Undated handout photo of Ghanaian poet, Kofi Awoonor, killed in...

Undated handout photo of Ghanaian poet, Kofi Awoonor, killed in a terrorist attack on a mall in Nairobi, Kenya on Sept. 21, 2013. Credit: AFP

Former Stony Brook University writing instructor and internationally acclaimed poet Kofi Awoonor was among 68 people confirmed dead in the militants' attack on a shopping mall in Nairobi, Kenya.

Awoonor was in the capital city to participate in an arts and literature conference. The office of Ghana's president, John Dramani Mahama, confirmed his death Sunday.

Awoonor, 78, was shopping with his son in Westgate Mall in Nairobi when Somali Islamist militants started throwing grenades and shooting shoppers, according to news reports.

He taught creative writing and African literature at Stony Brook for six years in the early to mid-1970s before taking a sabbatical to Cape Coast in Ghana in 1975, according to Newsday reports.

Ghana's government at the time arrested him, saying he was harboring a childhood friend turned political fugitive one month after he returned to his native country. He was sentenced to one year in jail.

His Long Island colleagues learned of his incarceration two months later through smuggled letters and poems, according to Newsday reports at the time.

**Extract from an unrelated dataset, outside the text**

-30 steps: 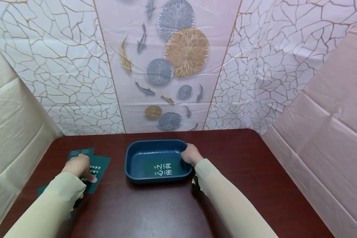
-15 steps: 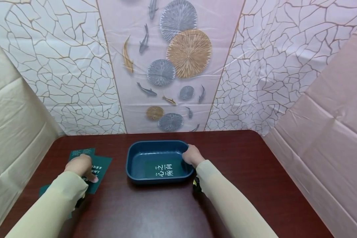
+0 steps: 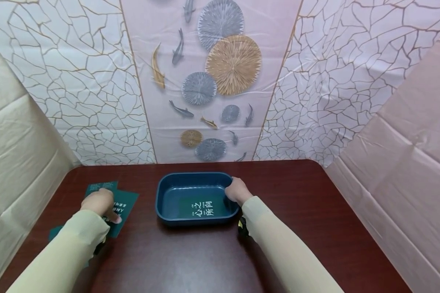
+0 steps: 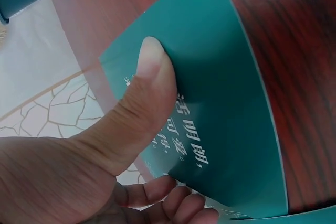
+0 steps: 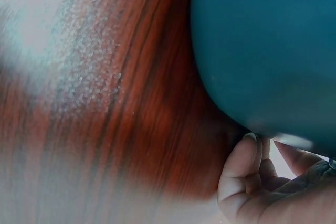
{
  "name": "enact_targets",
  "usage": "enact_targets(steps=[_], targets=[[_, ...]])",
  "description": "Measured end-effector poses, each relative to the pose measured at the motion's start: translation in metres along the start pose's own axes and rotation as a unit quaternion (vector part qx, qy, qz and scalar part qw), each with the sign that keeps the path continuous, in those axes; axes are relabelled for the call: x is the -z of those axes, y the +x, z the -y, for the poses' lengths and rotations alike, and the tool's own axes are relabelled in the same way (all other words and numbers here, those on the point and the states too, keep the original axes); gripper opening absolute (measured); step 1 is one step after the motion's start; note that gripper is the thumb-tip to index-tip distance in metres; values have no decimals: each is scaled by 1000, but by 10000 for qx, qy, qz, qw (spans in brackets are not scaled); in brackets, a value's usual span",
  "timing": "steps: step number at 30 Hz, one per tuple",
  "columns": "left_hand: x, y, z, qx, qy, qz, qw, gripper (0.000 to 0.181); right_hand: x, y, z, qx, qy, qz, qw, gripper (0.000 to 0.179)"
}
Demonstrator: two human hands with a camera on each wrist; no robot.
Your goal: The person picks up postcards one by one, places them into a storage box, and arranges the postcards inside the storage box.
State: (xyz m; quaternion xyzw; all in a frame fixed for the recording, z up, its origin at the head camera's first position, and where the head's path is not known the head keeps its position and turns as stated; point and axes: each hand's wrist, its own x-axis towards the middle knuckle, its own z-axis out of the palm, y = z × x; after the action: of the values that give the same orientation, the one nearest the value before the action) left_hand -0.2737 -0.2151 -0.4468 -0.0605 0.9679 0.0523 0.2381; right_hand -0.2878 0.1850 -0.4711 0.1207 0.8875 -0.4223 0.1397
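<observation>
My left hand (image 3: 100,202) is over a dark green printed card (image 3: 126,200) at the table's left. In the left wrist view the thumb lies across the card's face (image 4: 220,93), and the other fingers curl at its lower edge, pinching it. Another green card (image 3: 102,186) lies partly beneath it, towards the back. A further green piece (image 3: 54,232) shows beside the left sleeve. My right hand (image 3: 238,191) grips the right end of a dark blue rectangular tray (image 3: 190,222). Inside the tray lies a green card with white characters (image 3: 201,208). In the right wrist view the fingers bend against the tray's outer wall (image 5: 262,51).
The dark red wooden table (image 3: 161,260) has rounded back corners. Behind it hangs a patterned sheet (image 3: 205,118), with plain pale sheets (image 3: 407,154) closing off both sides. The tray stands near the table's back middle.
The view shifts very slightly; both hands, the cards and the tray keep their places.
</observation>
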Motion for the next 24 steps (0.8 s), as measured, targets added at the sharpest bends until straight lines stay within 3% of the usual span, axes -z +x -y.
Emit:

Awoonor was jailed because he was outspoken and critical of the Ghanaian government at the time, said Arthur Dobrin, co-founder of Amnesty International's Long Island chapter, which worked toward Awoonor's release for 10 months until the government freed him.

"We were trying to secure his release from prison," Dobrin said. "We adopted the case, generating as much publicity as we could."

At one point, more than 50 Stony Brook students protested outside the Ghanaian Embassy in Washington, D.C., Newsday reported. The Stony Brook education department and Pulitzer Prize-winning poet Louis Simpson, who also taught at the university, sent petitions calling for his release.

Stony Brook officials who knew Awoonor were not available for comment Sunday.

Dobrin said Awoonor was in Nairobi for the Storymoja Hay Festival of Literature and the Arts, an annual gathering of poets, musicians, filmmakers, writers and other artists. This year's theme was "Change the World," Dobrin said.

Festival organizers lamented Awoonor's death, saying in a statement on their website: "We were honoured to be graced by his appearance at Storymoja Hay Festival, and deeply humbled by his desire to impart knowledge to the young festival audience. Professor Awoonor was one of Africa's greatest voices and poets and will forever remain a beacon of knowledge and strength and hope."

Awoonor was Ghana's representative to the United Nations under the presidency of Jerry Rawlings from 1990 to 1994, and was also president of the Council of State -- an advisory body to the president -- under former president John Atta Mills, but stepped down earlier this year, Agence France-Presse reported.

CORRECTION: An earlier version of this story misspelled Arthur Dobrin's name.